PROBLEM DESCRIPTION
All lines from the first one in the listing below to the one holding "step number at", inclusive, are to be copied exactly.

----- RECORDED DATA

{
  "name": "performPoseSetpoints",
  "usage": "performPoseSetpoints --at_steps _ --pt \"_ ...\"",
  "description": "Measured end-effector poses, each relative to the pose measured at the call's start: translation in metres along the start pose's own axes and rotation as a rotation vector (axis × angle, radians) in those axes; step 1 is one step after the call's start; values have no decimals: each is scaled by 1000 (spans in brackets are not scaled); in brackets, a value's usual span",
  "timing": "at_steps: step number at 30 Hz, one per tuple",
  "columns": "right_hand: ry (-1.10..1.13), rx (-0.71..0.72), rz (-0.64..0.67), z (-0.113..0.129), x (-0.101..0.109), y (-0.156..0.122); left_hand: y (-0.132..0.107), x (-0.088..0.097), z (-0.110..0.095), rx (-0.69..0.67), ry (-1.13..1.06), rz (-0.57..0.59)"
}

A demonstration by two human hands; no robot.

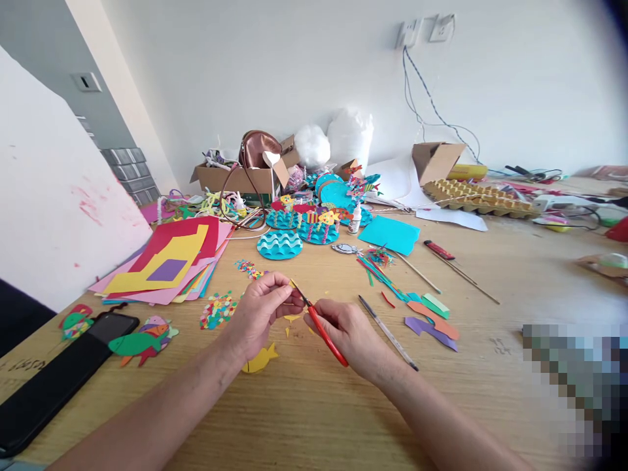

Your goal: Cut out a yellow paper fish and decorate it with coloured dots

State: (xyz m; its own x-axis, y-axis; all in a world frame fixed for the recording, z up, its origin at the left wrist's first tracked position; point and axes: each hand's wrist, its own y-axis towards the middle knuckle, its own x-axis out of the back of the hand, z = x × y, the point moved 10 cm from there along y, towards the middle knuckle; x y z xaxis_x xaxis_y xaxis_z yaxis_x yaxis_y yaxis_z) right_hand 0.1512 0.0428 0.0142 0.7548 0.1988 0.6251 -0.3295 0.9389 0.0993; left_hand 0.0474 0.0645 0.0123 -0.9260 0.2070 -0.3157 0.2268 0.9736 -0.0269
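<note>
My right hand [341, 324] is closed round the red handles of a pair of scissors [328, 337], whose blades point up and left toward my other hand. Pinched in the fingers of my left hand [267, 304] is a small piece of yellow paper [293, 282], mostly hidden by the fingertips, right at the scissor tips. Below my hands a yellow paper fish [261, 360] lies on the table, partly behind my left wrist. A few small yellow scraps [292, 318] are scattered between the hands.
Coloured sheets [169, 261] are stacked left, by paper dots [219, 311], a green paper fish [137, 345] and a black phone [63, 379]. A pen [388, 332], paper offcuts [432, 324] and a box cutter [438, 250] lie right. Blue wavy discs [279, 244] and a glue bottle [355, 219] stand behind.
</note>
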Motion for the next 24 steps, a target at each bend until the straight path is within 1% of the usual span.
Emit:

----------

EXERCISE ANSWER
{
  "name": "performPoseSetpoints",
  "usage": "performPoseSetpoints --at_steps _ --pt \"_ ...\"",
  "description": "Measured end-effector poses, each relative to the pose measured at the call's start: translation in metres along the start pose's own axes and rotation as a rotation vector (axis × angle, radians) in those axes; step 1 is one step after the call's start; values have no decimals: each is scaled by 1000 (spans in brackets are not scaled); in brackets, a value's usual span",
  "timing": "at_steps: step number at 30 Hz, one per tuple",

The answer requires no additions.